I've recommended this man's blog in the past, as I think it gives a unique perspective on the role depression, particularly a husband's depression plays in a relationship. 
He writes very clearly and compassionately. 

Also, this book may be of help to you:
How You Can Survive When They're Depressed (free preview available at Amazon -- also issued under the title Depression Fallout)
There is a forum that goes along with it here.

I'm so sorry that this is happening right now, when your pregnancy should be bringing the two of you closer to together. You certainly don't need more on your hands.

I hope this helps a little. Please keep posting. ((hugs))


----------



## Pinkk (Nov 23, 2012)

I guess he is depressed cause how he thinks i dont want him or love him. I never knew he was depressed about it. I know his feeling now cause i feel depressed from everything thats going on. I just want it to get better and for him to listen to me and try to work on things. I cant make him but i dont know..its hard.


----------



## angelpixie (Mar 2, 2012)

No, you can't _make_ him get treatment. It is his responsibility, but it sounds like he at least needs to check into it. Having an attitude where nothing is going to get better guarantees that that's the way it will be. 

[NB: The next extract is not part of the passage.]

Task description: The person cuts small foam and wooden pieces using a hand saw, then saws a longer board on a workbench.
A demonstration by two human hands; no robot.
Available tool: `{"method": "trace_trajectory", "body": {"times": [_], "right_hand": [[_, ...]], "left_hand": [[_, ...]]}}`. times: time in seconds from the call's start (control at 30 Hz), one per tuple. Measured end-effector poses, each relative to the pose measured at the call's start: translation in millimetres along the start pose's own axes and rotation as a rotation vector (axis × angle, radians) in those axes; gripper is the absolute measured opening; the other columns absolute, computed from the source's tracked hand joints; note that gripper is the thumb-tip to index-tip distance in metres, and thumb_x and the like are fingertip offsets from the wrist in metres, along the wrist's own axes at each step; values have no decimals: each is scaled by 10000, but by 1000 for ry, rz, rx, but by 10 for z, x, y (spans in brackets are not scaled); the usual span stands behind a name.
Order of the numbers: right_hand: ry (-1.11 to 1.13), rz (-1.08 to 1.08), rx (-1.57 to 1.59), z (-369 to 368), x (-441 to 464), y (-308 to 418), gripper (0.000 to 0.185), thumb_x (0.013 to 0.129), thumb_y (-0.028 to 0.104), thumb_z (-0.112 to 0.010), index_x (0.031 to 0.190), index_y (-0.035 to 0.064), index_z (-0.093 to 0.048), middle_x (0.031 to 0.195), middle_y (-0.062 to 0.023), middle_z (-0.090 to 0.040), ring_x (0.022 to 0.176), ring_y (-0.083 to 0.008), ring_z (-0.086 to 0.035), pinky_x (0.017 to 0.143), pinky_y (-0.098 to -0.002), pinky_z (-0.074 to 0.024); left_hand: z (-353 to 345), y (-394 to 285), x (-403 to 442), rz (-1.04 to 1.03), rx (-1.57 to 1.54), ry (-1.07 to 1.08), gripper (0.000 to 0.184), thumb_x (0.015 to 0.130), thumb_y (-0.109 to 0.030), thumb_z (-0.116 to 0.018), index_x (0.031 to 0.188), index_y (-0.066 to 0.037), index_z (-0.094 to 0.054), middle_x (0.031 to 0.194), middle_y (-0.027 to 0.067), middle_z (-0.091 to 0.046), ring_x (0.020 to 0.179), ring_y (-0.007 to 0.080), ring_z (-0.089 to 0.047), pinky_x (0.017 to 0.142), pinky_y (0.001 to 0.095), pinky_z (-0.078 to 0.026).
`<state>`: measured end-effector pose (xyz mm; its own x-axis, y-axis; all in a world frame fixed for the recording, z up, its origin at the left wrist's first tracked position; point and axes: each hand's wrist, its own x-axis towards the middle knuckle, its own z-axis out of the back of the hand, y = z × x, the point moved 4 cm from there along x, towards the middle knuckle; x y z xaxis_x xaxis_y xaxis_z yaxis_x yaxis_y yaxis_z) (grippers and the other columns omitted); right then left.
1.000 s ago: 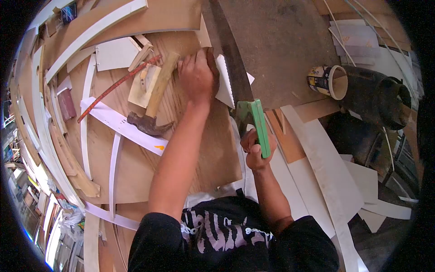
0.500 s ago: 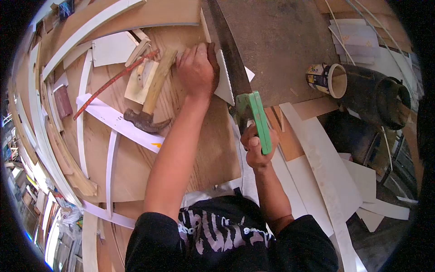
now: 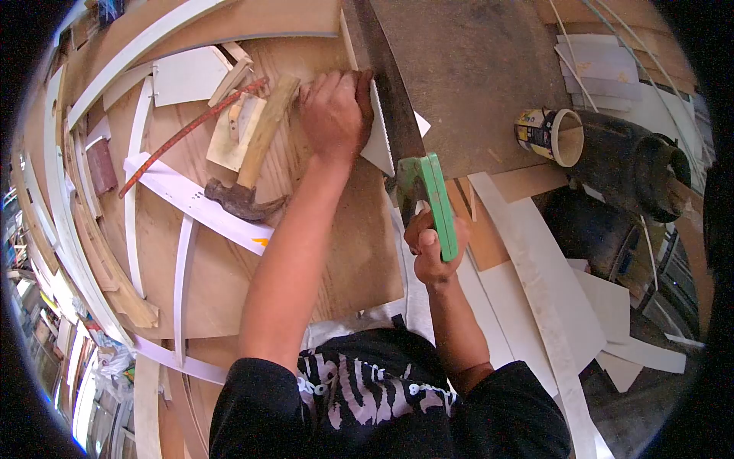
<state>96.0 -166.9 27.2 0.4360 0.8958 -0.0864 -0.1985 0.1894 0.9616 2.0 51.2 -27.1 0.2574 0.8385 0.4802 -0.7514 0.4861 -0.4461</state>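
Observation:
My right hand (image 3: 436, 243) is closed around the green handle of a handsaw (image 3: 396, 107). The dark blade points away from me, its toothed edge facing left. A white board (image 3: 376, 145) lies under the blade, and a small white corner shows on the blade's right side. My left hand (image 3: 334, 115) is closed at the board's left side, close to the teeth; its fingertips are partly hidden. Left of that hand a claw hammer (image 3: 243, 197) with a wooden handle lies on the wooden panel (image 3: 352, 268), beside a pale wood block (image 3: 229, 145).
A thin red rod (image 3: 187, 136) and a white strip (image 3: 199, 200) lie on the panel. Curved strips fill the left. A paint bucket (image 3: 544, 136) lies tipped against a black cylinder (image 3: 623, 161) at right. Long white boards (image 3: 535, 291) lie beside my right arm.
Both hands keep their hold, with the saw in almost the same place. The surroundings shift slightly left in view; the hammer and wood pieces stay put on the panel.

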Motion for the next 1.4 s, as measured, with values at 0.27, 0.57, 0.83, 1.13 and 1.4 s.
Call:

Would he be open to talking to someone on his own, either a doctor or a counselor?


----------



## dormant (Apr 3, 2012)

Other than telling him you love him, how do you show him?


----------



## Garry2012 (Oct 5, 2012)

any thought that there is a OW in the picture? I am in the divorce process, and my STBXW has told me contantly that i dont love her...only to find out that this is an excuse to help her justify her EA/PA with OM. Just a thought....


----------



## Pinkk (Nov 23, 2012)

Garry2012 said:


> any thought that there is a OW in the picture? I am in the divorce process, and my STBXW has told me contantly that i dont love her...only to find out that this is an excuse to help her justify her EA/PA with OM. Just a thought....

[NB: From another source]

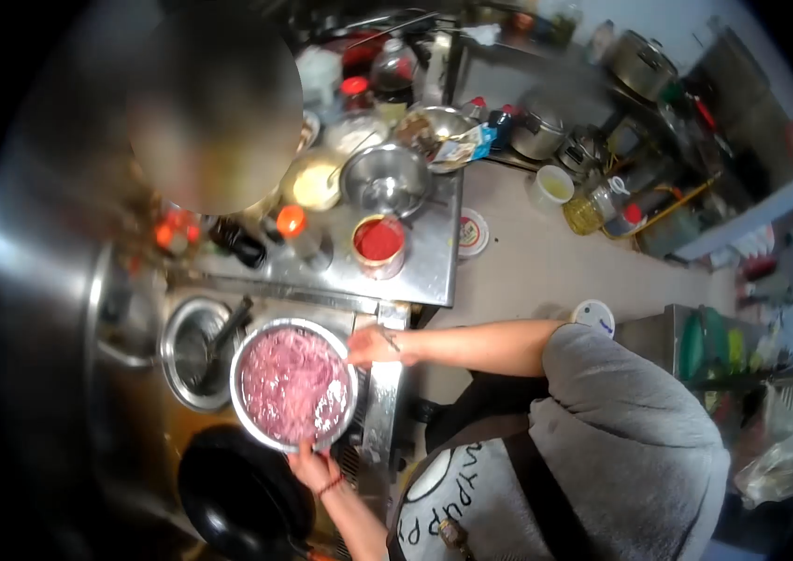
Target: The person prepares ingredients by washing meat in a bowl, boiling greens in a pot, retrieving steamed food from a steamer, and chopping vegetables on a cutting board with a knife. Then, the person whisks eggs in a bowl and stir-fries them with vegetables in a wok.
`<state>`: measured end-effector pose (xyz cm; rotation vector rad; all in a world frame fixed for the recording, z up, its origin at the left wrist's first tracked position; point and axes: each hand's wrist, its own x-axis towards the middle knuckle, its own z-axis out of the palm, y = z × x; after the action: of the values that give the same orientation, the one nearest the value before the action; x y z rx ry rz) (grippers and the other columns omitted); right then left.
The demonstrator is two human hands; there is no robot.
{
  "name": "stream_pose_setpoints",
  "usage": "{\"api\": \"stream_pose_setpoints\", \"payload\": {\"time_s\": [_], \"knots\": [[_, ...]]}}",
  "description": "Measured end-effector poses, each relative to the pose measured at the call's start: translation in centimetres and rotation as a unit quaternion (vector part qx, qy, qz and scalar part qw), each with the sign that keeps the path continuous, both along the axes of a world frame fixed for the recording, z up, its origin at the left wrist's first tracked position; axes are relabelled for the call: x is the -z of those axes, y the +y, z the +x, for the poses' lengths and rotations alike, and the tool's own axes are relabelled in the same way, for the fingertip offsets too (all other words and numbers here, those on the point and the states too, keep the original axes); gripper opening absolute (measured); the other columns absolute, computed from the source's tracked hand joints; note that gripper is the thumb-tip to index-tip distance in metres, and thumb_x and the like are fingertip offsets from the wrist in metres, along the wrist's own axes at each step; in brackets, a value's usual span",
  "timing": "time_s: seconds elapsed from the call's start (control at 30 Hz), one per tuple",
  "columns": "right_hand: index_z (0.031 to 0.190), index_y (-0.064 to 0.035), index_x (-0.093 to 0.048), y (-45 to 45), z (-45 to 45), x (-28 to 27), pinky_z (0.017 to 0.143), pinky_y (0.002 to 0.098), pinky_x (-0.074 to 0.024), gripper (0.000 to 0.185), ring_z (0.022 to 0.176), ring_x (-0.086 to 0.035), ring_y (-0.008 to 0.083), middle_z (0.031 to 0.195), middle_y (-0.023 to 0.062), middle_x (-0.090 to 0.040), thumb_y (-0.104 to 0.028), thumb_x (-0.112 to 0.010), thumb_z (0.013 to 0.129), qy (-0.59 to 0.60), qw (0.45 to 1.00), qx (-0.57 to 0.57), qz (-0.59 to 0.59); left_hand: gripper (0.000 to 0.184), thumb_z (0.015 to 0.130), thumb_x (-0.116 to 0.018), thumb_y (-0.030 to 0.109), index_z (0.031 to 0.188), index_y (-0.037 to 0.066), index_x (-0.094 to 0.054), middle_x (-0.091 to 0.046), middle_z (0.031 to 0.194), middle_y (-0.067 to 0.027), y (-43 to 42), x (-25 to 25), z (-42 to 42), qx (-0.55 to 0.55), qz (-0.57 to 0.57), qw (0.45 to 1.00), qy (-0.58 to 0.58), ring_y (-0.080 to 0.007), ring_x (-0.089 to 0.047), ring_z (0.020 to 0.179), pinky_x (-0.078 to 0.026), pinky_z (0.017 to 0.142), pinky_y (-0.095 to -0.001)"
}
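Both my hands hold a round steel bowl (240,414) over the stove area. Pink, wet, shredded pieces that look like raw meat (292,381) fill it, glossy with liquid. My right hand (374,346) grips the rim on the side towards the counter. At the rim nearer the wok is my left hand (308,466), with a red bracelet on its wrist. The fingers of both hands are partly hidden by the bowl. Below the bowl in the picture sits a black wok (233,491). Beside the bowl is a steel pot (172,374) with a dark-handled utensil resting in it.
On the steel counter (429,271) stand a jar of red paste (378,241), an orange-capped bottle (292,224), a steel bowl (385,182) and a bowl of yellow stuff (314,187). An oil jug (588,210) and a white tub (552,189) are on the floor.
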<state>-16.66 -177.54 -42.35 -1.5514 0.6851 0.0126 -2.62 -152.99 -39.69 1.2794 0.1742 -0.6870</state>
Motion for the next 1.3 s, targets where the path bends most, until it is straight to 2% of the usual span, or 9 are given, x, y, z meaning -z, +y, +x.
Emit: {"api": "stream_pose_setpoints", "payload": {"time_s": [0.03,0.1,0.23,0.37,0.5,0.63,1.1,1.2,1.3], "knots": [[0.1,-0.0056,-0.062,0.7,-0.9,-1.6,0.071,0.0249,-0.0488,0.026,0.079,-0.057,0.0087,0.087,0.0009,-0.062,-0.022,-0.071,0.081,-0.029,0.965,0.043,0.256,0.046,0.072,-0.055,-0.008,0.118,-0.002,-0.052,-0.06,0.1,-0.0112,0.3,-2.0,-0.2,0.024,-0.002,1.0,-0.002,-0.0199,-0.059,0.078,-0.053,0.064,-0.0325],[0.098,-0.006,-0.064,0.6,-3.0,-4.8,0.071,0.0233,-0.0465,0.026,0.08,-0.056,0.0061,0.087,-0.002,-0.063,-0.026,-0.07,0.083,-0.061,0.937,0.033,0.342,0.045,0.073,-0.054,-0.009,0.117,-0.002,-0.052,-0.06,0.097,-0.0107,-0.7,-6.6,-1.7,0.054,0.02,0.998,0.012,-0.0202,-0.059,0.078,-0.053,0.065,-0.0328],[0.102,-0.0021,-0.065,-3.5,-9.1,-11.9,0.07,0.0259,-0.046,0.027,0.084,-0.057,0.0112,0.092,0.0032,-0.066,-0.018,-0.067,0.08,-0.084,0.956,-0.007,0.282,0.041,0.073,-0.048,-0.01,0.113,-0.001,-0.053,-0.059,0.09,-0.0074,-5.2,-13.0,-6.6,0.091,0.042,0.995,-0.013,-0.0165,-0.058,0.076,-0.053,0.069,-0.0339],[0.103,-0.0009,-0.066,-10.8,-18.6,-16.9,0.068,0.0278,-0.0484,0.028,0.084,-0.06,0.013,0.093,0.0057,-0.067,-0.016,-0.065,0.079,-0.112,0.957,0.03,0.265,0.027,0.076,-0.048,-0.006,0.1,0.002,-0.056,-0.059,0.075,-0.0022,-13.5,-17.6,-14.7,0.143,0.091,0.985,-0.042,-0.0123,-0.054,0.057,-0.038,0.04,-0.0223],[0.089,0.0044,-0.066,-18.0,-27.8,-17.7,0.058,0.0267,-0.0479,0.023,0.068,-0.059,0.0116,0.081,0.0077,-0.066,-0.016,-0.065,0.078,-0.144,0.944,0.146,0.259,0.025,0.077,-0.054,-0.002,0.102,0.0,-0.058,-0.063,0.089,-0.0075,-24.0,-20.0,-23.4,0.209,0.062,0.976,-0.012,-0.0142,-0.058,0.068,-0.044,0.049,-0.0231],[0.093,0.0039,-0.062,-25.4,-37.4,-19.3,0.059,0.0282,-0.0512,0.021,0.074,-0.063,0.0165,0.085,0.0119,-0.067,-0.008,-0.067,0.076,-0.127,0.907,0.299,0.267,0.026,0.081,-0.055,-0.004,0.107,-0.004,-0.057,-0.063,0.098,-0.0104,-35.0,-18.6,-29.9,0.247,0.034,0.968,-0.024,-0.0212,-0.061,0.087,-0.049,0.082,-0.0338],[0.083,0.0049,-0.057,-51.4,-64.5,-18.9,0.065,0.0308,-0.059,0.009,0.069,-0.062,0.0203,0.08,0.0117,-0.061,-0.001,-0.06,0.077,-0.222,0.693,0.675,0.122,0.024,0.092,-0.052,0.01,0.114,0.001,-0.05,-0.055,0.116,-0.0137,-67.6,-11.7,-46.3,0.617,-0.144,0.769,0.09,-0.0254,-0.061,0.099,-0.053,0.074,-0.0311],[0.083,0.0043,-0.057,-60.2,-70.1,-16.5,0.063,0.0305,-0.0583,0.008,0.072,-0.062,0.0197,0.081,0.0111,-0.06,-0.002,-0.059,0.079,-0.23,0.7,0.67,0.092,0.026,0.09,-0.055,0.009,0.113,0.0,-0.053,-0.062,0.104,-0.0149,-68.0,-1.5,-44.5,0.65,-0.056,0.755,0.065,-0.0242,-0.063,0.095,-0.053,0.074,-0.0316],[0.087,0.0021,-0.058,-69.7,-75.7,-12.4,0.058,0.0259,-0.0548,0.009,0.07,-0.06,0.0173,0.085,0.0097,-0.061,-0.001,-0.06,0.079,-0.223,0.677,0.698,0.073,0.029,0.088,-0.058,0.008,0.115,0.001,-0.052,-0.063,0.107,-0.0134,-64.8,4.6,-43.7,0.527,0.08,0.844,0.066,-0.0272,-0.064,0.098,-0.053,0.075,-0.0355]]}}
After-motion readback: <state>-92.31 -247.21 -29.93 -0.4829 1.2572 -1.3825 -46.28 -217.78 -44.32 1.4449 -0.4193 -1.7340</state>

I asked him already and he says no. That he only wanted me. And as for showing him, i give him a hug or a kiss sometimes. But he wants to cuddle a lot or wants me to enjoy sex all the time, or be touchy feely a lot. What I do is i guess not enough. And im not like that all the time. I dont think he will talk to someone by himself. But when we go to counseling together maybe the marriage counselor can talk to him individually as well.


----------



## dormant (Apr 3, 2012)

If you figure out what to do to make it better, let me know. We have a similar situation. It make little difference how many time my wife tells me, I just don't see it from her actions.


----------



## Dewayne76 (Sep 26, 2012)

Sounds to me still like the book 5 Love Languages can really help.


----------



## Garry2012 (Oct 5, 2012)

Well, just saying, my STBXW denied it too, several times too...over several months while she "didnt know" what our relationship status was. Then, at the urging of folks on here, I caught her on a VAR talking to the OM. I was just plan B.


----------



## Kurosity (Dec 22, 2011)

It is not a good idea to have the MC work with either of you individually. He needs his own C. 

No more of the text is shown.